Seyedashraf Omid, Bottacin-Busolin Andrea, Harou Julien J
Department of Mechanical, Aerospace and Civil Engineering, The University of Manchester, Sackville Street, M13 9PL, Manchester, UK; Department of Civil Engineering, Kermanshah University of Technology, Kermanshah, Iran.
Department of Mechanical, Aerospace and Civil Engineering, The University of Manchester, Sackville Street, M13 9PL, Manchester, UK; Department of Industrial Engineering, University of Padova, Via Venezia 1, 35121, Padova, Italy.
J Environ Manage. 2023 Jun 15;336:117689. doi: 10.1016/j.jenvman.2023.117689. Epub 2023 Mar 14.

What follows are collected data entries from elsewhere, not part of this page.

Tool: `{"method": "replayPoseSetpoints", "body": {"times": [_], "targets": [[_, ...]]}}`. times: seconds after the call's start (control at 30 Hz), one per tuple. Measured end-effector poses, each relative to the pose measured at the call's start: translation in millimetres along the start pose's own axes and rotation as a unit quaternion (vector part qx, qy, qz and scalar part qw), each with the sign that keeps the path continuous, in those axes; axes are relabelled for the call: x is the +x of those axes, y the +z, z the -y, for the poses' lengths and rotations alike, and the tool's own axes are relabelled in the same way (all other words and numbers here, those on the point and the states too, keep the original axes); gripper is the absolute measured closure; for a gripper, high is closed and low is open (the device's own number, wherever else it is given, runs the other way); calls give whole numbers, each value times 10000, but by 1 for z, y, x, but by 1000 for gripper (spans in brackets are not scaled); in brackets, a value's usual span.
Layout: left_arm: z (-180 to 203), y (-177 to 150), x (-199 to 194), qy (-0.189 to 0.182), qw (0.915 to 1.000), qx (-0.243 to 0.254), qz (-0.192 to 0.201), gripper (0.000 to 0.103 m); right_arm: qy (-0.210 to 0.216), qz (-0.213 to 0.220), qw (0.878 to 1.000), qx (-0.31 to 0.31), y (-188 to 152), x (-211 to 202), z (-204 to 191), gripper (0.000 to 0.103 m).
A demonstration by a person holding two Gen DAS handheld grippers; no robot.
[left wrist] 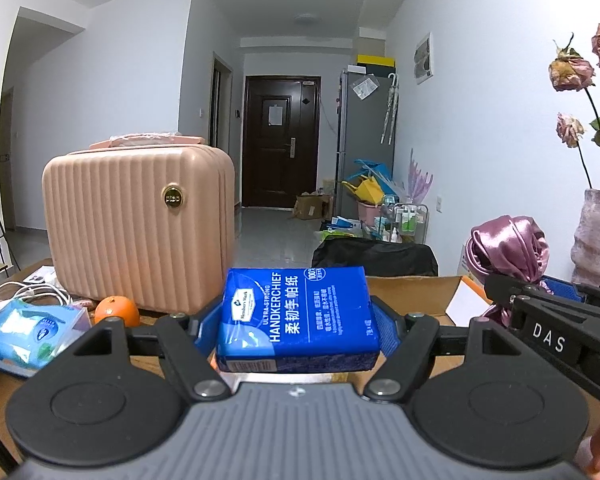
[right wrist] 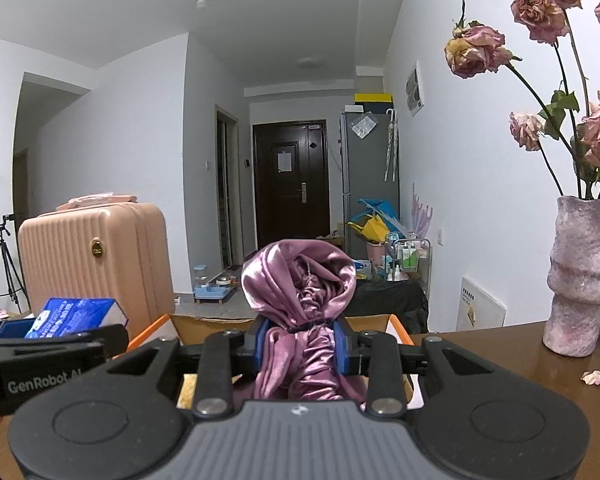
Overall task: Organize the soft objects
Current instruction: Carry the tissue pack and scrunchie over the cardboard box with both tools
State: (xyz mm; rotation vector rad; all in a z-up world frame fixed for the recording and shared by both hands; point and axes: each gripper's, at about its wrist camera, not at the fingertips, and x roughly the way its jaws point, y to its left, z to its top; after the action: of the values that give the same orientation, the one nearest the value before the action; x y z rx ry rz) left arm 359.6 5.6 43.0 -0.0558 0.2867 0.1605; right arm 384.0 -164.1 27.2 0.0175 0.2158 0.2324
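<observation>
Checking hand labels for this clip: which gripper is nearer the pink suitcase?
Left. The left gripper, shut on the blue handkerchief pack, sits just right of the pink suitcase. The right gripper, shut on the purple satin cloth, is farther right.

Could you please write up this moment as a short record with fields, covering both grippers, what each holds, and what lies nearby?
left gripper: shut on blue handkerchief tissue pack
right gripper: shut on bunched purple satin cloth
below both: open cardboard box
left side of table: pink suitcase, orange, light blue tissue pack
right side of table: pink vase of dried roses
</observation>
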Motion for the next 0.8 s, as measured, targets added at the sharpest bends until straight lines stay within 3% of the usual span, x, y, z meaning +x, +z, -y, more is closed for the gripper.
{"method": "replayPoseSetpoints", "body": {"times": [0.8], "targets": [[19, 9, 81, 160, 9997, 1, -189, 28, -323, -637, 9974, 19, 3, 79, 7, 72]]}}
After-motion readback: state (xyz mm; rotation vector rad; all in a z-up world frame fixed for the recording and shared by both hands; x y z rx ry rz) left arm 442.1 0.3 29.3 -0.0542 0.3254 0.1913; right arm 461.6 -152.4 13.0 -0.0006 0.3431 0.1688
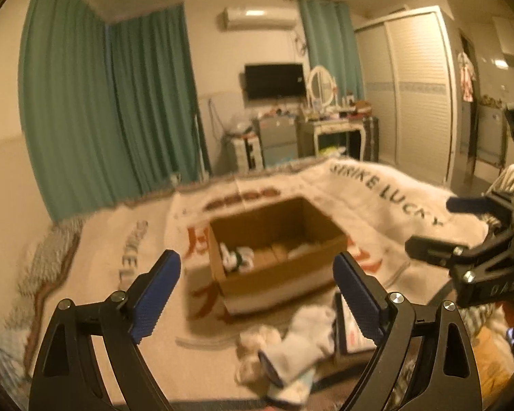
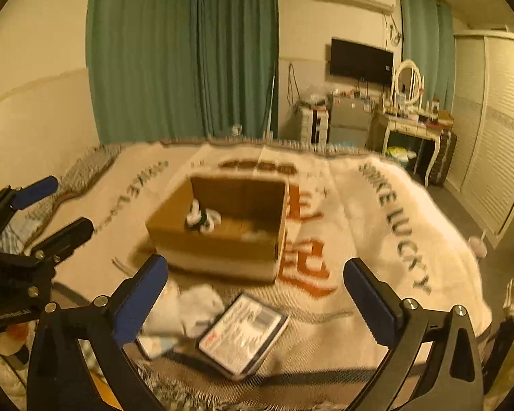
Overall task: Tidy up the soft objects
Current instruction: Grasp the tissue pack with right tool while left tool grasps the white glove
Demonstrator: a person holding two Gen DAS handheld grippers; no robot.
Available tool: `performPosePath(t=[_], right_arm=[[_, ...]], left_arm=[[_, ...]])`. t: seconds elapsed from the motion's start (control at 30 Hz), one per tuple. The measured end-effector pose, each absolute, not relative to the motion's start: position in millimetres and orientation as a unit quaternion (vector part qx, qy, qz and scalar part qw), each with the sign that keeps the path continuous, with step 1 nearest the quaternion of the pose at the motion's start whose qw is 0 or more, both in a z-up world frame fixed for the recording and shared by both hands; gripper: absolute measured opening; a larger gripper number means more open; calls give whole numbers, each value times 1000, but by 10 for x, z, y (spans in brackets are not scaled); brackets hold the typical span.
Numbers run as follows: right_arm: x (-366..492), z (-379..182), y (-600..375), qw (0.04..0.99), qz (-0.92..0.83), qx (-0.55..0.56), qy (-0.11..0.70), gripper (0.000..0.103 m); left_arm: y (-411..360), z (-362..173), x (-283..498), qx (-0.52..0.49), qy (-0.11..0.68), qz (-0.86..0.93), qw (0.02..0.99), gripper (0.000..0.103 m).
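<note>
Your left gripper (image 1: 257, 294) hangs above the bed, blue pads spread wide, nothing between them. Your right gripper (image 2: 257, 294) is the same — jaws apart, empty. The open brown cardboard box (image 2: 222, 239) sits on the cream printed blanket (image 2: 376, 239), a white-and-dark rolled sock bundle (image 2: 202, 219) inside at its left end. Loose white socks (image 2: 191, 311) lie in a heap on the blanket in front of the box, just beside a flat black-edged printed packet (image 2: 243, 334) — edges blurred.
</note>
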State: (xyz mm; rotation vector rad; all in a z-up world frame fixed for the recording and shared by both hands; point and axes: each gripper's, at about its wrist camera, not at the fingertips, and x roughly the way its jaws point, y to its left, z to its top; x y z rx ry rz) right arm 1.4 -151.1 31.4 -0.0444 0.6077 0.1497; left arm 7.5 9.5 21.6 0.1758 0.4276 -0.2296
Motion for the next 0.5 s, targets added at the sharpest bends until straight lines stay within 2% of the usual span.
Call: performPosePath(t=[0.3, 0.5], right_arm=[[208, -838, -1378, 916, 63, -2, 397, 103], [281, -1272, -1171, 898, 65, -37, 434, 103]], left_arm=[[70, -539, 258, 71, 292, -97, 949, 92], [75, -851, 311, 67, 334, -99, 935, 92]])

Multi-objective design approaches can help identify future infrastructure system designs that appropriately balance different engineering, environmental, and other societal goals. Planners benefit from assessing the trade-offs implied by the best-performing infrastructure system solutions. However, a large number of possible efficient system designs, obtained when using multi-objective optimization, can be overwhelming to interpret. This study attempts to aid decision-making in multi-criteria infrastructure system design by reducing the complexity of the identified set of efficient infrastructure designs, i.e., the Pareto-front. A soft clustering algorithm is applied, which identifies similarities between solutions, partitions the front accordingly, and selects a set of representative solutions while preserving the multi-dimensional structure of the solutions on the efficiency frontier. Three post-optimization decision-making metrics are introduced to help quantify the overall performance of the Pareto-optimal designs to further summarize design process outputs for decision-makers. We apply the method to an illustrious urban drainage network case study. Results show how the approach can simplify Pareto-fronts with thousands of solutions into sets of highlighted designs that aid interpreting the trade-offs implied by the best-performing simulated systems.
多目标设计方法有助于确定未来的基础设施系统设计,这些设计能在不同的工程、环境及其他社会目标之间实现恰当的平衡。规划者可通过评估最佳性能基础设施系统解决方案所隐含的权衡来受益。然而,使用多目标优化时获得的大量可能的高效系统设计可能会让人难以解读。本研究试图通过降低已识别的高效基础设施设计集(即帕累托前沿)的复杂性,来辅助多标准基础设施系统设计中的决策。应用了一种软聚类算法,该算法识别解决方案之间的相似性,相应地对前沿进行划分,并选择一组代表性解决方案,同时保留效率前沿上解决方案的多维结构。引入了三个优化后决策指标,以帮助量化帕累托最优设计的整体性能,从而进一步为决策者总结设计过程输出。我们将该方法应用于一个著名的城市排水管网案例研究。结果表明,该方法如何能将具有数千个解决方案的帕累托前沿简化为突出设计集,有助于解读最佳性能模拟系统所隐含的权衡。